_TASK_
Filtering the records below, copy only those lines that include the word "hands".

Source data

____

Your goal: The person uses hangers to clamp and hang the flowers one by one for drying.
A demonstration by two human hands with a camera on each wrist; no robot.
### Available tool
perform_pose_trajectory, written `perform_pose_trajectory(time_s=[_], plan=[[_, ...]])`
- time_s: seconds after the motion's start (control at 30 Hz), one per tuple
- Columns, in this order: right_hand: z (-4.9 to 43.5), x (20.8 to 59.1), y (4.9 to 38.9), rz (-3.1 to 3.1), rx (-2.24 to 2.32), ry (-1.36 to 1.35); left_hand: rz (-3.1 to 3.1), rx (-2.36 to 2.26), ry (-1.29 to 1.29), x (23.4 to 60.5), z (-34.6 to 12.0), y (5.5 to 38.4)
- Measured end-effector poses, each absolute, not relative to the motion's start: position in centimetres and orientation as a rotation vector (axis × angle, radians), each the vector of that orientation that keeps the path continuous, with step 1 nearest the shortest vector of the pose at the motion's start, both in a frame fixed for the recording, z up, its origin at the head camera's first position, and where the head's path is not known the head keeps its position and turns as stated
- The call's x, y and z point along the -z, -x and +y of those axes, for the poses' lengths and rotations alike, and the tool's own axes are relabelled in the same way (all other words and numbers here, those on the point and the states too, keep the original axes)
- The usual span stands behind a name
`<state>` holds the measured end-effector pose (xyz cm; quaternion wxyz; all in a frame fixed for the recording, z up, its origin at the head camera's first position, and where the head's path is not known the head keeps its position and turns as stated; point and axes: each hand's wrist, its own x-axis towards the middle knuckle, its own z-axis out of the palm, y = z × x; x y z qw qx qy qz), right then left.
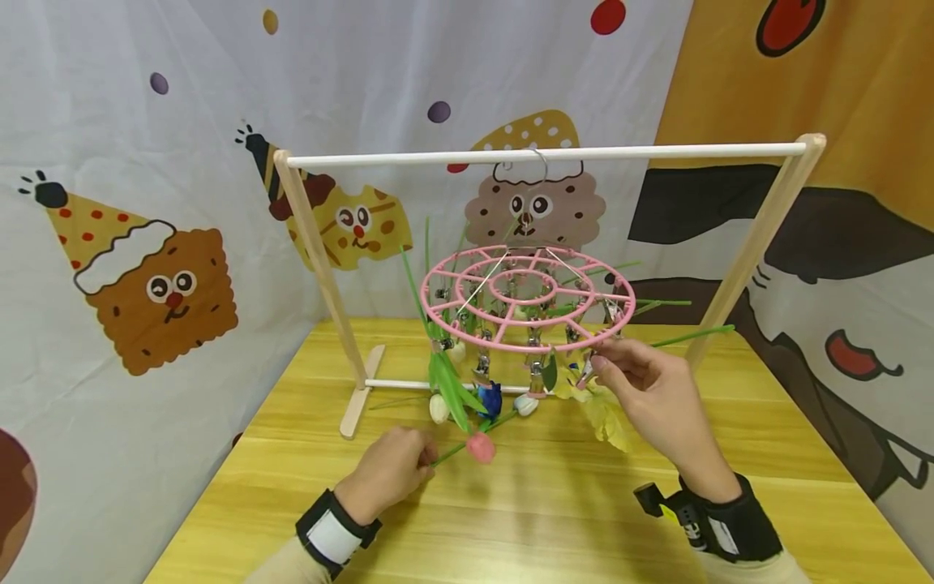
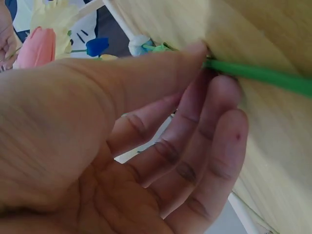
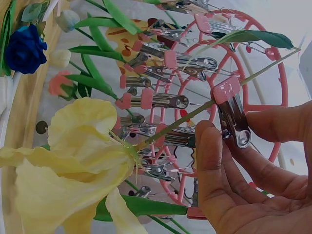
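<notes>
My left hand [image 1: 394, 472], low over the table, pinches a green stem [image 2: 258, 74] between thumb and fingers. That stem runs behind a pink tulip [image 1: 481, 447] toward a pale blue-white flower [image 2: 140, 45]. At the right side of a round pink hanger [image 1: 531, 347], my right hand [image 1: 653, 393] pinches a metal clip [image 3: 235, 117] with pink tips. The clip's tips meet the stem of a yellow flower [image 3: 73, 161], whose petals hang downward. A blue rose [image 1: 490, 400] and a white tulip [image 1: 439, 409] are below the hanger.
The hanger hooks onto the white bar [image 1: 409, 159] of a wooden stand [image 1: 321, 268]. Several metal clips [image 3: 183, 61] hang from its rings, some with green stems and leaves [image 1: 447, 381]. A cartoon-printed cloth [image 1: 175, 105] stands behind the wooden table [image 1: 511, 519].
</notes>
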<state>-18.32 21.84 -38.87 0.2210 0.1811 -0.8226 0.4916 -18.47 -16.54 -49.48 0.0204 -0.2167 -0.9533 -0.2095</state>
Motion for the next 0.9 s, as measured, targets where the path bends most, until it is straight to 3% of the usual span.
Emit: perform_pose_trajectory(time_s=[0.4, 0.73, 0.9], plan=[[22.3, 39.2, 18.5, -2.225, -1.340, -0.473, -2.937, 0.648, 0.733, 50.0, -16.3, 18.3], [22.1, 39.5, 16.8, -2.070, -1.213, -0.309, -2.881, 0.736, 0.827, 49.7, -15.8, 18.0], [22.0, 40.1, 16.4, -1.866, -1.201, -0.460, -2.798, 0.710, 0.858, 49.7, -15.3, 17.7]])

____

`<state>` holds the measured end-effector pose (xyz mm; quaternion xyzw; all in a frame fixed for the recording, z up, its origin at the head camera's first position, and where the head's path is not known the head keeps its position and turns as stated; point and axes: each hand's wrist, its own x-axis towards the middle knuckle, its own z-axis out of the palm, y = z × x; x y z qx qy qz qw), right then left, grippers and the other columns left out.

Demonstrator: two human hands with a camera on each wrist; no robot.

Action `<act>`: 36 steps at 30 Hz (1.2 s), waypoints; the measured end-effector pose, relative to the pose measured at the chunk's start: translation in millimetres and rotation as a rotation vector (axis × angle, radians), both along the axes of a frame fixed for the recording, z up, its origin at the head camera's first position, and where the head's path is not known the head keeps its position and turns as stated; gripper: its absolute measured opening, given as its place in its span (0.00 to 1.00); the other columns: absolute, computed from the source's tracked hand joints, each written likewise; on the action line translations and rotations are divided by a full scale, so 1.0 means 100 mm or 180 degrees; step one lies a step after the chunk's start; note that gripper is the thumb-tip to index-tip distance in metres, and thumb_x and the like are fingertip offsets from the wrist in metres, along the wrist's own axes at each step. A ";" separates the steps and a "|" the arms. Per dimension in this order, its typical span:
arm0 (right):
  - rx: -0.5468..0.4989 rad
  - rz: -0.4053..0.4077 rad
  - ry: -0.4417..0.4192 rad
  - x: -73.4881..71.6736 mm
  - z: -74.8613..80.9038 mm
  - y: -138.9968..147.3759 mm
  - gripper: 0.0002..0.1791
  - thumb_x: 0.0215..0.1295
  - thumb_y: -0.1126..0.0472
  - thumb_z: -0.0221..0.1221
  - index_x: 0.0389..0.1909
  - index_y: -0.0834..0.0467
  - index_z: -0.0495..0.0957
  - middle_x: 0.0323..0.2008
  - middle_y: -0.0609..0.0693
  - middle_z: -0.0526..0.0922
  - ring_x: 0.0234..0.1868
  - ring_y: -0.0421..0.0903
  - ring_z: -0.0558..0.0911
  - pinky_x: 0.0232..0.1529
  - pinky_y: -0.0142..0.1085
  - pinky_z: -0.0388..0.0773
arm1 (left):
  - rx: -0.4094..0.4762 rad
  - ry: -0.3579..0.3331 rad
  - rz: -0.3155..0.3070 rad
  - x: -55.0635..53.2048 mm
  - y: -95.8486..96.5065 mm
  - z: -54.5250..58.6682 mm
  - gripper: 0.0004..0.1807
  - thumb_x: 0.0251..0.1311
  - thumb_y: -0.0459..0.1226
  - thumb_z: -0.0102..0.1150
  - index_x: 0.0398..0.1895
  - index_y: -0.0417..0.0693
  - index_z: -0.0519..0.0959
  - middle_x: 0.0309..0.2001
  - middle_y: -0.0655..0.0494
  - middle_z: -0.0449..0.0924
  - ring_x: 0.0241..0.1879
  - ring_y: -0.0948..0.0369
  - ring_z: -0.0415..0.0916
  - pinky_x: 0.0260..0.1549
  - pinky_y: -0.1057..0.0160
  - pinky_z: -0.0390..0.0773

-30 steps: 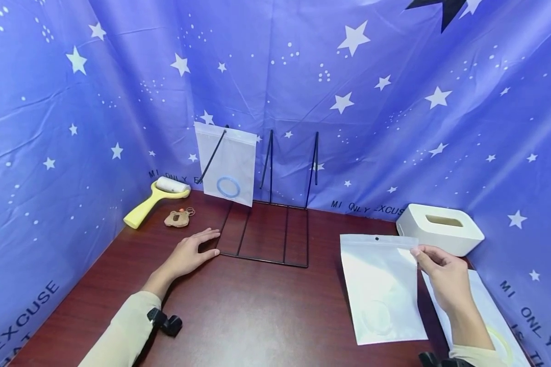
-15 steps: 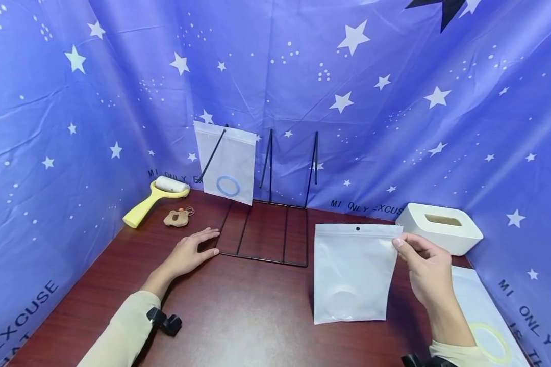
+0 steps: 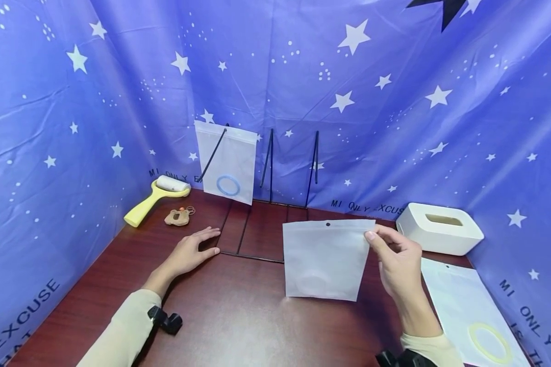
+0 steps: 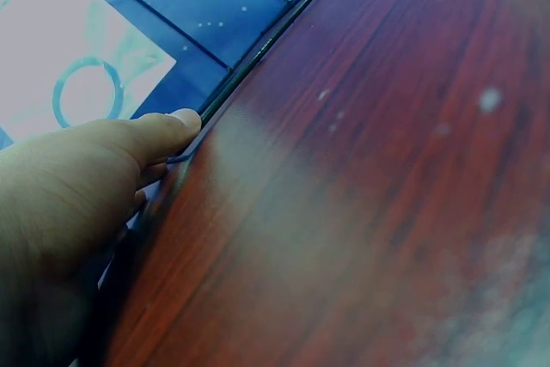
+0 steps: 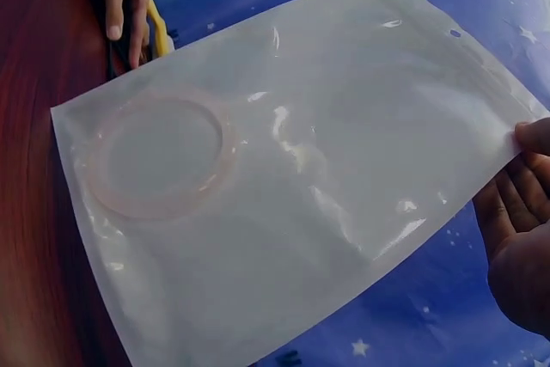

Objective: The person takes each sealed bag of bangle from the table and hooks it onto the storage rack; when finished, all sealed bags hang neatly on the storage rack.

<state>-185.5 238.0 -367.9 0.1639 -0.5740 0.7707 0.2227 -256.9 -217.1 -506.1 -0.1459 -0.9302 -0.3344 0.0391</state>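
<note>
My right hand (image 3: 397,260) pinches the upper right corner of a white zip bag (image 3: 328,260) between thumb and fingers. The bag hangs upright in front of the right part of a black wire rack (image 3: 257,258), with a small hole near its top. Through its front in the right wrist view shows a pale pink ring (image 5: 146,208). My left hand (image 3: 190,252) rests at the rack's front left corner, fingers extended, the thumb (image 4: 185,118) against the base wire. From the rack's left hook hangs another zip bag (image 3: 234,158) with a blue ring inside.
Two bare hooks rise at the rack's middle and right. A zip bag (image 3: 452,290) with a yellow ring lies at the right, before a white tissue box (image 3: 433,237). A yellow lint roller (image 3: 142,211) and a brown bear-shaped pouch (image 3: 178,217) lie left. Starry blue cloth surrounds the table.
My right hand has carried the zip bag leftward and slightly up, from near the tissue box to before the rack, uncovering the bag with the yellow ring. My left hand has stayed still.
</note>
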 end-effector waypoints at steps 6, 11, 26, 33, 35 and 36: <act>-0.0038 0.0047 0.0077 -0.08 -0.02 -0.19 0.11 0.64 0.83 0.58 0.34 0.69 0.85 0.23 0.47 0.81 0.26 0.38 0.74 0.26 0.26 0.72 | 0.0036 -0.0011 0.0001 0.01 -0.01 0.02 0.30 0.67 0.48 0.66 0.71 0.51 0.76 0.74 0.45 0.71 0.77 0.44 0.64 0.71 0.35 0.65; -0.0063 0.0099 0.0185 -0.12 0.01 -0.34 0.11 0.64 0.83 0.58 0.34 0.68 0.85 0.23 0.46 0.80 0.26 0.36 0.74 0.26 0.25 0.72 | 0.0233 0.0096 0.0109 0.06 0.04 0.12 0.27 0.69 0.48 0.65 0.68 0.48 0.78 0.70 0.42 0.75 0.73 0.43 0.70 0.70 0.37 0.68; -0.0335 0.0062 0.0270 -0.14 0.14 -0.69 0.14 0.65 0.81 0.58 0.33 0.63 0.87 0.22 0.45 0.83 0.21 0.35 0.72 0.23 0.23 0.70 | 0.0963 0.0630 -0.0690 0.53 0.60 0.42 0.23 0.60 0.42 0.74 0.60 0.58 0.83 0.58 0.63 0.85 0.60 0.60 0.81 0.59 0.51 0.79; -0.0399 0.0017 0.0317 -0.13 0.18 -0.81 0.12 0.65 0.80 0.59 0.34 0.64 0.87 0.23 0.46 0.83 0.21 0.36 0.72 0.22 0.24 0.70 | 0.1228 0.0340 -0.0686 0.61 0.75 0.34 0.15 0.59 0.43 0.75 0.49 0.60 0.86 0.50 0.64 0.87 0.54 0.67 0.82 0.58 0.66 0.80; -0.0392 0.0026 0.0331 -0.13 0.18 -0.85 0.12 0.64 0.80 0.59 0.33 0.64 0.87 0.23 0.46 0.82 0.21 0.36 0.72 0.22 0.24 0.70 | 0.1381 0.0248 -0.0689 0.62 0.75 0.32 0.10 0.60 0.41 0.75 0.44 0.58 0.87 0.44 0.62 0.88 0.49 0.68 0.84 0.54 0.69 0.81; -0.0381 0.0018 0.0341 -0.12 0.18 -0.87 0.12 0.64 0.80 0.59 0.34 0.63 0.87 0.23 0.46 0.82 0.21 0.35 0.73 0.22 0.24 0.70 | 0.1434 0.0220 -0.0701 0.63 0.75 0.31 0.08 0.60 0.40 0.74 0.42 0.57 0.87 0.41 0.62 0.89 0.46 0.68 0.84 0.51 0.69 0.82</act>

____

_ANSWER TO THIS TASK_
A demonstration by two human hands with a camera on each wrist; no robot.
Demonstrator: two human hands with a camera on each wrist; no robot.

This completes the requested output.